Aim of the task
Return the full listing, so that each line matches the original exactly.

Information supplied
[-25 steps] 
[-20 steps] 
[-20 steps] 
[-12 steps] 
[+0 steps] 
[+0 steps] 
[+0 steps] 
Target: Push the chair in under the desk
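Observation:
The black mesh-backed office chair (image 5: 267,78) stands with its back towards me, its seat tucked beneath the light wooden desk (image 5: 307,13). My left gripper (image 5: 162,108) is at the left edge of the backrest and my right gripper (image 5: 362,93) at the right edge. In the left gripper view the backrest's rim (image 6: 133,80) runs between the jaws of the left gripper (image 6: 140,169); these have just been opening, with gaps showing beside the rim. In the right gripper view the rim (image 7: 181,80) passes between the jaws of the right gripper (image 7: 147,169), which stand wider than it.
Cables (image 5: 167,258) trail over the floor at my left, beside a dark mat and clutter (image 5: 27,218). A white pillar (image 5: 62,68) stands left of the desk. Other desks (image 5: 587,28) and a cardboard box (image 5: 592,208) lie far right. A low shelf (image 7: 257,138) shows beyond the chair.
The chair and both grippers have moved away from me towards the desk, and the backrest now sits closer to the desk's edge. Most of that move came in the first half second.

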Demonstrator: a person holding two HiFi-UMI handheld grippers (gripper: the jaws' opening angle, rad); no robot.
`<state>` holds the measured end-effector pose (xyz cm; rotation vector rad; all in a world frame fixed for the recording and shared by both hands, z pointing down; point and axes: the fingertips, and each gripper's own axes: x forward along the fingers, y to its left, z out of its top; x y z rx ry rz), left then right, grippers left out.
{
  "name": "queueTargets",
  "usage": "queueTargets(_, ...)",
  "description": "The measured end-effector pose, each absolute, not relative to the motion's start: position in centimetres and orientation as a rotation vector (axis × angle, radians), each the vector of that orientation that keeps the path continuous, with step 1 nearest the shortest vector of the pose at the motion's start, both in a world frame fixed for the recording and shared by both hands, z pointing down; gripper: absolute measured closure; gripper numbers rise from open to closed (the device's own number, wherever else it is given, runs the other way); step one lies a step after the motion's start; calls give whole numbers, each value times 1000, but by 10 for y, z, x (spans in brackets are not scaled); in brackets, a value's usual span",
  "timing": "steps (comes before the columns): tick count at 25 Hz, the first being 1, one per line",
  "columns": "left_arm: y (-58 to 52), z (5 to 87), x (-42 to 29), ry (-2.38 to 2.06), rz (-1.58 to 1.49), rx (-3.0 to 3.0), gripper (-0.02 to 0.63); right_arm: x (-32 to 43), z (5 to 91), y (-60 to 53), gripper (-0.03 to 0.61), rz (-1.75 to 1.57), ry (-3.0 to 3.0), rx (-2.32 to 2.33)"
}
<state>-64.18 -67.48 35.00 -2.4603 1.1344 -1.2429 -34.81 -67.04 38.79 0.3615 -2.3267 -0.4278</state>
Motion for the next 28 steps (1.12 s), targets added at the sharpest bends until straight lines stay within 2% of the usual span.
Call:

Your solution
[-25 steps] 
[-20 steps] 
[-20 steps] 
[-12 steps] 
[+0 steps] 
[+0 steps] 
[+0 steps] 
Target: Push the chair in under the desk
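Observation:
The black mesh-backed office chair (image 5: 267,78) stands with its back towards me, its seat tucked beneath the light wooden desk (image 5: 307,13). My left gripper (image 5: 162,108) is at the left edge of the backrest and my right gripper (image 5: 362,93) at the right edge. In the left gripper view the backrest's rim (image 6: 133,80) runs between the jaws of the left gripper (image 6: 140,169); these have just been opening, with gaps showing beside the rim. In the right gripper view the rim (image 7: 181,80) passes between the jaws of the right gripper (image 7: 147,169), which stand wider than it.
Cables (image 5: 167,258) trail over the floor at my left, beside a dark mat and clutter (image 5: 27,218). A white pillar (image 5: 62,68) stands left of the desk. Other desks (image 5: 587,28) and a cardboard box (image 5: 592,208) lie far right. A low shelf (image 7: 257,138) shows beyond the chair.
The chair and both grippers have moved away from me towards the desk, and the backrest now sits closer to the desk's edge. Most of that move came in the first half second.
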
Demonstrator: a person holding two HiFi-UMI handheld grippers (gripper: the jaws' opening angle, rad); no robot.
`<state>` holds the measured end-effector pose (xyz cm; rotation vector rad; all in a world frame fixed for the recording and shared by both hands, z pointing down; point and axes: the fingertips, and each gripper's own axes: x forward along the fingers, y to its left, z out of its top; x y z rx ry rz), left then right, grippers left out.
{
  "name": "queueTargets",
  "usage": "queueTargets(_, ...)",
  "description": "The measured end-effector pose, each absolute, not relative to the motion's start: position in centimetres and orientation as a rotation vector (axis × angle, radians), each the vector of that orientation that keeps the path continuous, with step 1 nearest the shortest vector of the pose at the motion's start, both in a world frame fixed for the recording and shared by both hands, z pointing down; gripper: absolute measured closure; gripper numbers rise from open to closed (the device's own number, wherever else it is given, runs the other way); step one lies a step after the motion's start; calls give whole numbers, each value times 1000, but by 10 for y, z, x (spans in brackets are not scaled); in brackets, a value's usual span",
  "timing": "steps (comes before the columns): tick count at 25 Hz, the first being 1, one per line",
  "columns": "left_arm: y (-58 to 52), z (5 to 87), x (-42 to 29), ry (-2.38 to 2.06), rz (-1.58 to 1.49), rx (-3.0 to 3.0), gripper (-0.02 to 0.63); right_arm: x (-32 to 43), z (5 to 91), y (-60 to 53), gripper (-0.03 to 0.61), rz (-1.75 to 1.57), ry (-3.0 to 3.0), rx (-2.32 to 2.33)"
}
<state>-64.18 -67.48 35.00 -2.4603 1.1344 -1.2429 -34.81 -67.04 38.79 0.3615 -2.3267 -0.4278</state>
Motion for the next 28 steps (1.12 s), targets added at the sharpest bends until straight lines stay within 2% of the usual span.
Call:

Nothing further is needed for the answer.